**DIRECTIONS**
Copy the data that follows exactly. Include no pictures.
· · · · ·
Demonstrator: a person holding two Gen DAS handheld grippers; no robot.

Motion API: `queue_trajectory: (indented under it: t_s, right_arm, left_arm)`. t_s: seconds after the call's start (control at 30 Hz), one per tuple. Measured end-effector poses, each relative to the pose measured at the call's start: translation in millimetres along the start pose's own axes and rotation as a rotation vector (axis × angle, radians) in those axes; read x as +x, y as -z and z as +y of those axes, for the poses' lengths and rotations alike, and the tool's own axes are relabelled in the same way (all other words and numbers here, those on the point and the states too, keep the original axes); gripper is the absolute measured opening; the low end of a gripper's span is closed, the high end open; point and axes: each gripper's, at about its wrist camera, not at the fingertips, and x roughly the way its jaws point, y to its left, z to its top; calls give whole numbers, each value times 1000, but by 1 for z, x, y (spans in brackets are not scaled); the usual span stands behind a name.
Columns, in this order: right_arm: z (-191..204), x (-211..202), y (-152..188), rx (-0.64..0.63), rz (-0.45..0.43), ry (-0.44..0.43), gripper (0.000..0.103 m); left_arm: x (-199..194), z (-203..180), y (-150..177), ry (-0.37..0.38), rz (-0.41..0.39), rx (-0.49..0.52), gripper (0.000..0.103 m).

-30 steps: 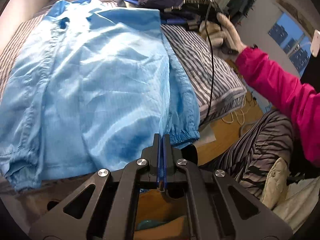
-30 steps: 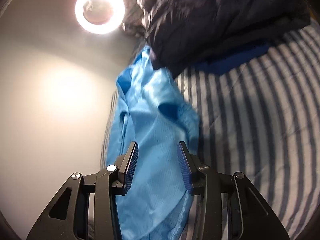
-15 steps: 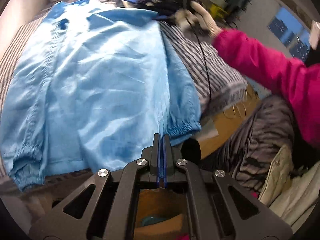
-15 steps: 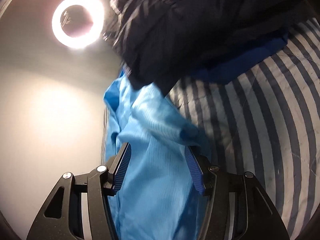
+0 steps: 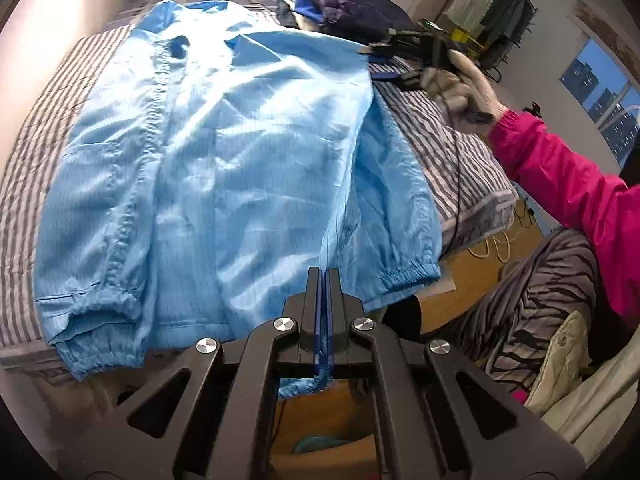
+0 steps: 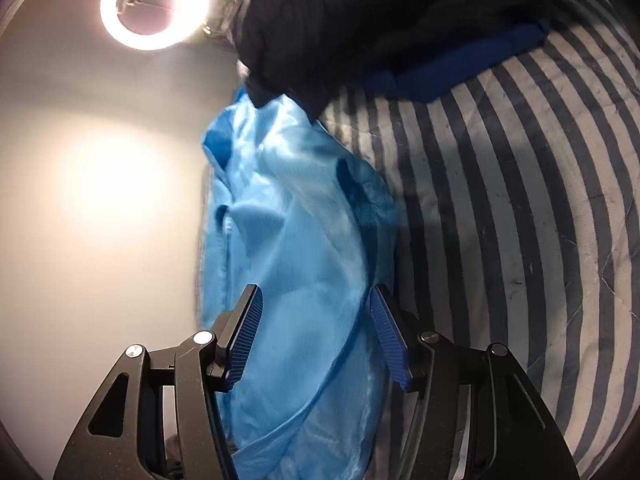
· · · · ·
**TASK ANSWER**
Demonstrator: a person holding two Gen DAS handheld grippers; no robot.

Motion API: `queue_trajectory: (indented under it: t_s, right_arm, left_arm)`. t_s: seconds after the call's start (control at 30 Hz), one per tuple. Measured end-effector poses, each relative to the pose measured at the call's start: translation in millimetres along the start pose's own axes and rotation as a rotation vector (axis × angle, radians) in those axes; read x as +x, y as -z and z as +y of those axes, for the poses' lengths and rotations alike, and the tool's own axes are relabelled in the same way (all other words and numbers here, those on the point and the states too, keep the original axes); gripper is the absolute measured opening; the low end of a gripper's span is closed, the high end open; point and axes: each gripper's, at about its wrist camera, not at the fingertips, and x roughly the way its jaws point, y to its left, z to its top; calls give whole numbers, each value times 1000, but by 1 for z, x, y (spans in brackets are not scaled); the usual span stands behind a name.
Columns, in this order: right_arm: z (-191..204), x (-211..202), y (-152..188), rx (-0.64..0.63), rz (-0.45..0.43), ry (-0.44..0.43), gripper (0.000..0.103 m); left_arm: x (-199..194), z (-203..180), y (-150..177), ry (-0.37..0.38), rz (-0.41..0.39), rx (-0.49..0.52), gripper (0.000..0.103 m).

-30 steps: 
-30 steps: 
-15 steps: 
-15 steps: 
+0 steps: 
+0 steps: 

With that, the exercise is done.